Highlights:    Irish playwright George Bernard Shaw wrote Saint Joan just a few years after her official canonization in 1920, and thus was able to weave the machinations of the religious establishment into the text of his drama.  The meticulous presentation now being performed at The Rep intricately establishes both the unbridled fervor of the teenage Joan and the austere and pompous boundaries of the church and government of her time as viewed by director Paul Mason Barnes.

      For nearly three hours Barnes’ talented cast plays out this medieval tale of heroism and betrayal in straightforward fashion on an eye-popping set designed by Robert Mark Morgan that blends the symbol of French history, the fleur-de-lis, with a backdrop of 13 crosses, ostensibly representing the church of Jesus and his 12 apostles.  The fleur-de-lis both looms over the production and also supports it on a marble-like slab that carries the weight of the presentation.

    Additionally, the impressive, myriad costumes designed by Dorothy Marshall Englis convey a variety of medieval types, from the peasantry of Joan, who controversially wore men’s garb, to the flowing robes of the royalty and church hierarchy and the uniforms of the military.  All of this is complemented by Peter Sargent’s precisely illuminated lighting, particularly the soft hues that bathe the backdrop, and an atmospheric sound design by Rusty Wandall.

Other Info:    While Shaw’s approach to the heresy trial was said to be impartial, Barnes’ interpretation is broader and etched in villainy, which is his prerogative.  Tarah Flanagan, as the sole female performer, brings a winning combination of ardent passion for her country and a disarming way of flattery, although one can’t help but look around for Tinker Bell when viewing her gamin, pixie demeanor.
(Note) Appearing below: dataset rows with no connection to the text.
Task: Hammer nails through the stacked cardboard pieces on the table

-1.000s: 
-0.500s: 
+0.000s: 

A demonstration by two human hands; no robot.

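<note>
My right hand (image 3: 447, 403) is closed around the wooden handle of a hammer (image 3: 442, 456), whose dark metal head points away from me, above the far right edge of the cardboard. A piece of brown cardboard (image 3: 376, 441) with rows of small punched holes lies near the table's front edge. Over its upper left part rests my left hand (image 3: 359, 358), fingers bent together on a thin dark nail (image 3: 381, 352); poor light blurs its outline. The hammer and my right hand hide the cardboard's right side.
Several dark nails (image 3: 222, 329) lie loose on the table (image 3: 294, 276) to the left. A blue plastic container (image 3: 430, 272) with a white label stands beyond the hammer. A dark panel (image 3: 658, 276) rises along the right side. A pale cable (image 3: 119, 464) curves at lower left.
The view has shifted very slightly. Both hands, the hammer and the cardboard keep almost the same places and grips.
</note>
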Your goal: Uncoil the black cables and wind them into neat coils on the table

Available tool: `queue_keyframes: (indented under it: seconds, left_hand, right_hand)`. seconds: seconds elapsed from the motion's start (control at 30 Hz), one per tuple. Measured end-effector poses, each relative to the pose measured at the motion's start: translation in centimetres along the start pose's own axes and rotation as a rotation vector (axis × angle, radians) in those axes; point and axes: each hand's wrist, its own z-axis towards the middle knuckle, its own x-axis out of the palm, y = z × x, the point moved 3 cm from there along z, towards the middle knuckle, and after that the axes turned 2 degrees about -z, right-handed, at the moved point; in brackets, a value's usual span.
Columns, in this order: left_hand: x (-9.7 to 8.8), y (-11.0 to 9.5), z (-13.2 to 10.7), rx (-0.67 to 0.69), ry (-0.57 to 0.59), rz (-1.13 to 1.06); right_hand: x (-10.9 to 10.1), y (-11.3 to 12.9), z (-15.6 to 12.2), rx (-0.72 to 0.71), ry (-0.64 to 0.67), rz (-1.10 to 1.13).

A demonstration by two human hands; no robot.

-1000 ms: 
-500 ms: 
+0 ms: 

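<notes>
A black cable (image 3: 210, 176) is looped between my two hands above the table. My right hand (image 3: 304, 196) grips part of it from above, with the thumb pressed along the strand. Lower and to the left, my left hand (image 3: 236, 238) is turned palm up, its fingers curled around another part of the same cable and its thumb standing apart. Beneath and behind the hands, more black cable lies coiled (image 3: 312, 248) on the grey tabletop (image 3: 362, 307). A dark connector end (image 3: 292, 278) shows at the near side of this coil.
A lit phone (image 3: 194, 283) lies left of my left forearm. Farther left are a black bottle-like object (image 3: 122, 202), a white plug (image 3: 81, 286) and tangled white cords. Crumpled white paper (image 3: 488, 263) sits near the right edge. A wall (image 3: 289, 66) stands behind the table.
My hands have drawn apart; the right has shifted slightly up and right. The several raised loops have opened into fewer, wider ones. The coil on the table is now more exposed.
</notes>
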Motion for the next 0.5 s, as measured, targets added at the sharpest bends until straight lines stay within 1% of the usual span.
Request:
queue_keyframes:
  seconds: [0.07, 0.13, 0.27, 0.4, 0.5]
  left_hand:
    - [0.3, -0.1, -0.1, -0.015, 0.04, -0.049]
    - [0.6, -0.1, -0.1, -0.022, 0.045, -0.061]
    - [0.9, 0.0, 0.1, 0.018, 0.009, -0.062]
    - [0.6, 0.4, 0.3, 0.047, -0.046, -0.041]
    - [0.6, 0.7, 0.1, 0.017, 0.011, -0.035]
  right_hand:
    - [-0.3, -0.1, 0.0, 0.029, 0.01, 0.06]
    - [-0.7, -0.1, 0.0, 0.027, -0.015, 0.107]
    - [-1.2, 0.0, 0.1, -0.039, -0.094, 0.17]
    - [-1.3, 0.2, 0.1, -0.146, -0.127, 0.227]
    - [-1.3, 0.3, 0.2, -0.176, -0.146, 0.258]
    She is well supported by the likes of John Rensenhouse as the affable and opportunistic Earl of Warwick and Bobby Steggert as the dour and ineffectual Charles, the Dauphin.  James Anthony lends his imposing physical force and deep voice to the gravity of the Archbishop of Rheims, while Jason Cannon delights both as the earnest Captain La Hire and as a rowdy English soldier visiting from hell in the quaint epilogue.  Jerry Vogel is in fine form in a couple of roles, including the exasperated squire Robert de Baudricourt, Kevin Orton is appealing as the dutiful Jack Dunois and Matt D’Amico is a powerful presence as the wildly impassioned English nationalist Brother Martin.

    Others in the cast include Keith Merrill as the erudite executioner, Jonathan Gillard Daly as the imposing inquisitor, Stephen Paul Johnson as the somber Canon Courcelles, Keith Merrill as the flamboyant Bluebeard, Brian White, Greg Fink, Ian Way, Christopher Gerson, Andrew Stroud and Tuck Milligan.

    As much a reverential shaping of classic theater as a look at events of cosmic proportions that helped shape western history, The Rep’s Saint Joan offers a sturdy, if sometimes turgid, artistic vision of one of the great English-speaking playwrights.

Rating:    A 4 on a scale of 1-to-5.